Another $500,000 of the pledge will provide reliable funding to support clinical trials that are critical to advancing new treatments in breast cancer. The physician scientists within the Glenn Family Breast Center partner closely with the Winship Clinical Trials Office to offer a portfolio of clinical trials focused on breast cancer. As Georgia's National Cancer Institute-designated cancer center, Winship is the flagship center in Georgia for offering cancer clinical trials. The new pledge will support Winship's mission to open trials quickly to offer novel treatments to patients, advance the science and technology developed at Emory, and conduct trials in a safe, welcoming environment.

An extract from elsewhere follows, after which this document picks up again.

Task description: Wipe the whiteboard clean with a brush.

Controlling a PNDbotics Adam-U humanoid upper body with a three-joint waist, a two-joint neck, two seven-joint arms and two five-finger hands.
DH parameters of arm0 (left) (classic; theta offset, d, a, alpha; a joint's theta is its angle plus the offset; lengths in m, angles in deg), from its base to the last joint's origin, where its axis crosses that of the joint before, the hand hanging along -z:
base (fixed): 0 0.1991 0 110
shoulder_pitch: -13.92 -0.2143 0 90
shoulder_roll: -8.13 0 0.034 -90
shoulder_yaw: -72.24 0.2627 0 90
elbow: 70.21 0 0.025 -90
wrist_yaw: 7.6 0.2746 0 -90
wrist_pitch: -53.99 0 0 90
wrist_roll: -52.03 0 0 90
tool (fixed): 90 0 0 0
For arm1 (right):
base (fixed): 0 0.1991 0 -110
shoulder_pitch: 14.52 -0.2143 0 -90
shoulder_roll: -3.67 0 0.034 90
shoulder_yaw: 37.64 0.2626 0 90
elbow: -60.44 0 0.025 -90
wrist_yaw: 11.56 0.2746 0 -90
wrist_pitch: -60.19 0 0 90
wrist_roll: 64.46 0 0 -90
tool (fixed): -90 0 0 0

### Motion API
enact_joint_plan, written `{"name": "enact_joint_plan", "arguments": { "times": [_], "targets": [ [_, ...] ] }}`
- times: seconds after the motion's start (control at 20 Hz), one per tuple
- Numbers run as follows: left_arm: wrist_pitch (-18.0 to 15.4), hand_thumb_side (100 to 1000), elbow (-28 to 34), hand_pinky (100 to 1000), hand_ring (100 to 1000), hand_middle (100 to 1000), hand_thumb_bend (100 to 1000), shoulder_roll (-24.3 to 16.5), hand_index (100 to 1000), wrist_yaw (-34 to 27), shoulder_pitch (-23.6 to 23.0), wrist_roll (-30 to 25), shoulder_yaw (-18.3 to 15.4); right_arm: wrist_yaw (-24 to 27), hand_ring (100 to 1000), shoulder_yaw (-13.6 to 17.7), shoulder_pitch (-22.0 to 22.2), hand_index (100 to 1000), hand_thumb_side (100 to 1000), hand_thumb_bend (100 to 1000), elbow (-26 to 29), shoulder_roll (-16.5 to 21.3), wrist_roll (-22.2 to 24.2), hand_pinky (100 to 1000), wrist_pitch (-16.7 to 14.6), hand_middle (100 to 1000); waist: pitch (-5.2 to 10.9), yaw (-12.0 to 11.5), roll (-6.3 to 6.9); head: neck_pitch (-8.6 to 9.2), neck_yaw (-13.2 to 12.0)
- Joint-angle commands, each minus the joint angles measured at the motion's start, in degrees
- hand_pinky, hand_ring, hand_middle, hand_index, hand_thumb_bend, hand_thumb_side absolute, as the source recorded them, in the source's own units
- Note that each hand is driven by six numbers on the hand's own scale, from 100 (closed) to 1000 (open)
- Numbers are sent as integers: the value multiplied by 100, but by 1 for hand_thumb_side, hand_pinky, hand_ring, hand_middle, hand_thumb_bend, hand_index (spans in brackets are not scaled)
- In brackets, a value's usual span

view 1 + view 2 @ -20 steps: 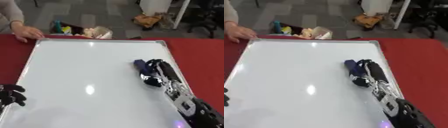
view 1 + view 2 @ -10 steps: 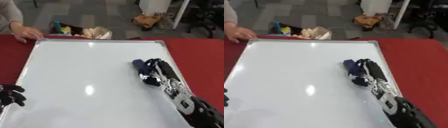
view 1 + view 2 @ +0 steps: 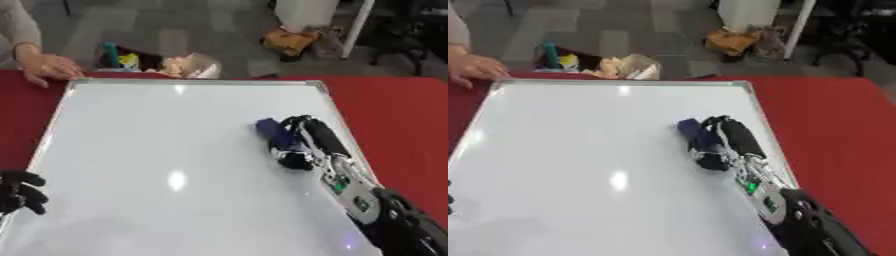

"With one in eight women in the United States facing a breast cancer diagnosis, breast cancer research funding could not be more critical," says Winship Executive Director Walter J. Curran, Jr., MD, the Lawrence W. Davis Chair in Radiation Oncology and the Georgia Research Alliance Eminent Scholar and Chair in Cancer Research. "I am deeply appreciative of Brenda's support, as well her philanthropic leadership for our research mission during this unprecedented time of the pandemic. Brenda's optimism and encouragement inspires all of us."

Nease was diagnosed with breast cancer in 1999. Following her treatment and remission, she joined the Winship Advisory Board and became a steadfast advocate for Winship in the community. In addition to her support for breast cancer research, Nease has supported a diverse range of projects at Winship with the goal of creating a more positive environment for patients. She stewarded the purchase of a baby grand piano for the lobby of the Winship building on the Clifton campus, which established a volunteer music program enabling Nease and fellow volunteers to fill the waiting area with music. In 2016, Winship's Purdom Chapel renovation was supported by the Brenda Nease Fund in memory of Brenda and Mac Nease’s son, Lawton MacDonald Nease IV, who passed away from cancer in 1994.

"Brenda's compassion for those who face a cancer diagnosis is recognized by all at Winship. We are profoundly grateful for her volunteerism, leadership, and philanthropic partnership," says Curran.

Nease says she wants to continue helping enhance the lives of cancer patients and their families. "This gift is not about me. It's about the people who will benefit. It's about the desire to help others in the same situation I was in after my diagnosis. If I can improve any part of this experience for patients - that is my calling."